Hier soir, lors d’une soirée footballistique, une de mes copines – pourtant amatrice de bon son – m’a dit « je n’ai jamais écouté la B.O de Ma 6-T va crack-er ». Je suis tombée des nues. Oui, vraiment. J’ai même pas trouvé de vanne, c’est dire.
Si, comme elle, vous vivez dans un monde parallèle tel l’enfant bulle, voici le pitch du film.
Avant de faire « Mesrine », Jean-François Richet a eu un raté cinématographique, en 1997 : « Ma 6-T va crack-er ». On est dans une « cité sensible de Meaux », poudrière si il en est, qui va partir en couilles à base d’émeutes. Wow, le pitch de l’horreur.
On est dans la période des films de tess, et clairement le film se veut dans la lignée de « La Haine ». Mais la formule est mauvaise, le film ne marquera jamais les esprits comme celui de Kassovitz.
Remarquez, si vous voulez vous infliger ça, vous pouvez, ne serait-ce que pour l’unique rôle féminin, une nana qui dit 6 fois d’affilée « J’m’en bats la race ». Poétique, glamour, féminin.

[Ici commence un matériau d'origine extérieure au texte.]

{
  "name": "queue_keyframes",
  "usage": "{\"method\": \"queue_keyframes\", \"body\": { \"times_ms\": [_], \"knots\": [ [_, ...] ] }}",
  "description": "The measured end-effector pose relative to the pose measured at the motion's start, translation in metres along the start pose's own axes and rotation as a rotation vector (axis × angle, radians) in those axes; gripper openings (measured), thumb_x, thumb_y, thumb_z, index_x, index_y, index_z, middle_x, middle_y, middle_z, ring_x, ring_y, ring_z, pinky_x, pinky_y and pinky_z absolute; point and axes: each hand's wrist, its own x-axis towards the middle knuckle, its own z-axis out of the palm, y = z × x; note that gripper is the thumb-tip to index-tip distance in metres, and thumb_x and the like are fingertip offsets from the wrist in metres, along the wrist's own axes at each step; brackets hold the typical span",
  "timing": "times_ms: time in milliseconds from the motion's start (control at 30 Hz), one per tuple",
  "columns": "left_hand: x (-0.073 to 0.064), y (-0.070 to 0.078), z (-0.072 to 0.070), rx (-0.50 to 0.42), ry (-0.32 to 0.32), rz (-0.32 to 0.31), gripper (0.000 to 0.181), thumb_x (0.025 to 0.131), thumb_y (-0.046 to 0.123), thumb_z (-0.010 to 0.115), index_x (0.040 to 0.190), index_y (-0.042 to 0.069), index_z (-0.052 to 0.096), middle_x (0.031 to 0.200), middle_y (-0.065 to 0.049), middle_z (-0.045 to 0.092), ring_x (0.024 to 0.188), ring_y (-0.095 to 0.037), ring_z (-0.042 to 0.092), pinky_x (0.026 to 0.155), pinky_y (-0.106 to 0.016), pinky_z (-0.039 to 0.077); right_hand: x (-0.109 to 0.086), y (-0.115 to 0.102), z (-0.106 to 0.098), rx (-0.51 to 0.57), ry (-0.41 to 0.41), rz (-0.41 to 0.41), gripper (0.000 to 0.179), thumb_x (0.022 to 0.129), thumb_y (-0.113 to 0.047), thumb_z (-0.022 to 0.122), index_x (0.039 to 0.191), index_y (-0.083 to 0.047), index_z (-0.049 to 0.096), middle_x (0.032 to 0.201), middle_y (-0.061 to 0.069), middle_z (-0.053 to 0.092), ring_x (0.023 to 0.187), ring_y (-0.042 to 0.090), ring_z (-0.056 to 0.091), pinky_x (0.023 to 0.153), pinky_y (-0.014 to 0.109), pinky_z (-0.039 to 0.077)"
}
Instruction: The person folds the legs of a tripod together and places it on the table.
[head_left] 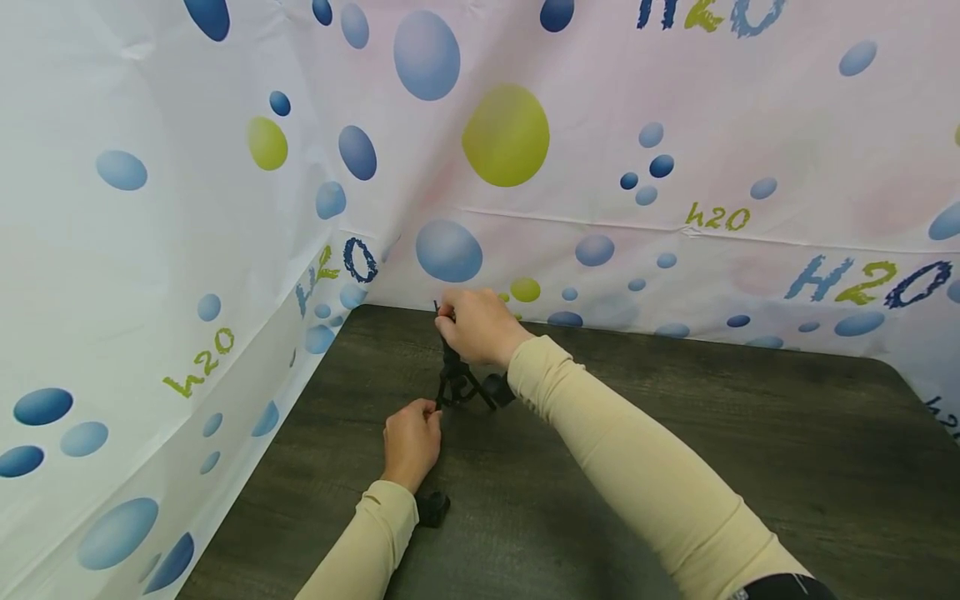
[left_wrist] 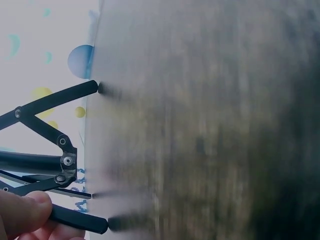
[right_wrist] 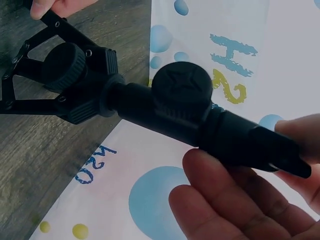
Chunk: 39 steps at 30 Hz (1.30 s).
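The right hand (head_left: 483, 327) is pinching the upper end of a black metal-and-plastic tripod (head_left: 452, 365) with jointed legs; the left hand (head_left: 412, 443) is gripping one leg (left_wrist: 77, 219) low down. The tripod is standing, legs spread, toward the far left corner of a dark wood-grain counter (head_left: 787, 425). Behind it, a white bubble-printed sheet (head_left: 570, 125) is hanging.

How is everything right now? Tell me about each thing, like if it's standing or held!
Tripod, upright
Tripod legs, spread apart
Star-marked knob, tight or loose: can't tell
Left hand, pinching one leg
Right hand, holding the tripod's top
Sleeves, wrinkled, reaching the wrists
Wall sheet, creased
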Motion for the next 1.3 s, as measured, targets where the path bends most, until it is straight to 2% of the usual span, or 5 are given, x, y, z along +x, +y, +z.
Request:
{"method": "queue_keyframes", "body": {
  "times_ms": [1067,1300],
  "knots": [
    [-0.0005,-0.0013,0.0064,-0.072,0.065,-0.014,0.007,0.089,0.007,0.075,0.092,0.001,0.076,0.081,-0.009,0.073,0.071,-0.024,0.069,0.068,-0.047,0.055,0.004,0.0002,0.0005,0.041,-0.02,0.033,0.017,0.105,-0.018,0.052,0.106,-0.006,0.064,0.087,0.004,0.063,0.068,0.017,0.058,0.068,0.033,0.048],
    [0.0013,-0.001,0.0047,-0.065,0.034,-0.013,0.008,0.089,0.008,0.075,0.093,0.001,0.076,0.082,-0.009,0.074,0.07,-0.023,0.069,0.066,-0.044,0.056,0.0036,-0.0003,-0.0003,0.022,-0.023,0.033,0.016,0.106,-0.018,0.05,0.1,-0.007,0.061,0.081,0.004,0.059,0.064,0.018,0.055,0.065,0.033,0.045]
  ]
}}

Du grand cinoche.
En marge du film, sort la B.O, pur produit des figures de proue du rap français de l’époque. Un album de 15 tracks qui s’ouvre avec un morceau de KRS-One. On est en 1997, rappelons-le. On a pas Internet, ce genre d’apparition sur un album, c’est du génie.
(J’ai perdu le livret, avec les années. Quoiqu’il est peut-être chez mes parents. Peut-être. Peut-être pas.)
Et le tracklisting, c’est ça :
J’vais pas vous faire un track by track, ça n’a aucun intérêt. Mais le fait est que sur cet album, chacun s’est surpassé, le tout sur des prods de White and Spirit. Passi et Stomy, séparément, sur 2 morceaux différents, lâchent des classiques.
D’un côté, « Les flammes du mal » de Passi est le single de la B.O et PASSE EN RADIO ! Toute la France, même celle d’en haut, chante « Foutre le dawa, niquer la halla ». De mon côté, j’ai 15 ans et mes parents voient que les soucis arrivent à pas de loup.
De l’autre, Stomy, sur « Avoir le pouvoir » nous rejoue un Scarface des temps modernes avec un refrain hyper efficace « La vie est une salope autant être son maquereau », avec une fin de track au son d’un électrocardiogramme. Et cette superbe phrase : « Il est pas mort, il est là, en train de penser entre le Paradis et l’Enfer où il y’a le plus de raclis ». Une gifle musicale, même pour les détracteurs du bonhomme (rares puisqu’on est en pleine ère du Minister A.M.E.R.).
Au milieu de ces titres, 2 gros classiques du rap français : « La Sédition » et « Retour aux pyramides ». Respectivement de 2Bal Nigget & Mystik et des X-Men.
Est-il nécessaire de détailler ces morceaux ? Really ?
Les X-Men ont le vent en poupe. On est l’année suivant la sortie de « Pendez-les » et « J’attaque du mike ». Juste après l’explosion Time Bomb et Hostile Hip-Hop.
Avec Oxmo et Lunatic, c’est les mecs à suivre de très très près. Je ne sais pas vraiment quoi dire ce morceau… Probablement un des meilleurs morceaux du rap français… Un classic parmi les classics. Ill et Cassidy, comme à leur habitude, privilégient la technicité lyricale sur une prod épurée. Punchlines, name-dropping et allitérations, tout y est. Le groupe de Ménilmontant signe très certainement le meilleur morceau de l’album.
Un morceau vaut mieux que mille mots, voyez plutôt.
Enfin, et cela n’engage que moi les gars, j’ai un amour particulier pour « Savoir dire non » de K-Reen et Shurink’N qui aborde, comme le fait souvent K-Reen à l’époque, la rupture amoureuse. Et de manière générale du maquage des meufs par leurs mecs. Avec cette punchline qui parlera VRAIMENT aux meufs « j’ai pris des gants pour tout et pour chaque dilemme ».
Cet article n’a aucunement pour but de donner une leçon de rap français, je partage juste avec vous un des albums les plus marquants de ma vie. Et en ce jour de la fête des morts, il est bon de rappeler qu’un album de cette qualité ne verra plus jamais le jour.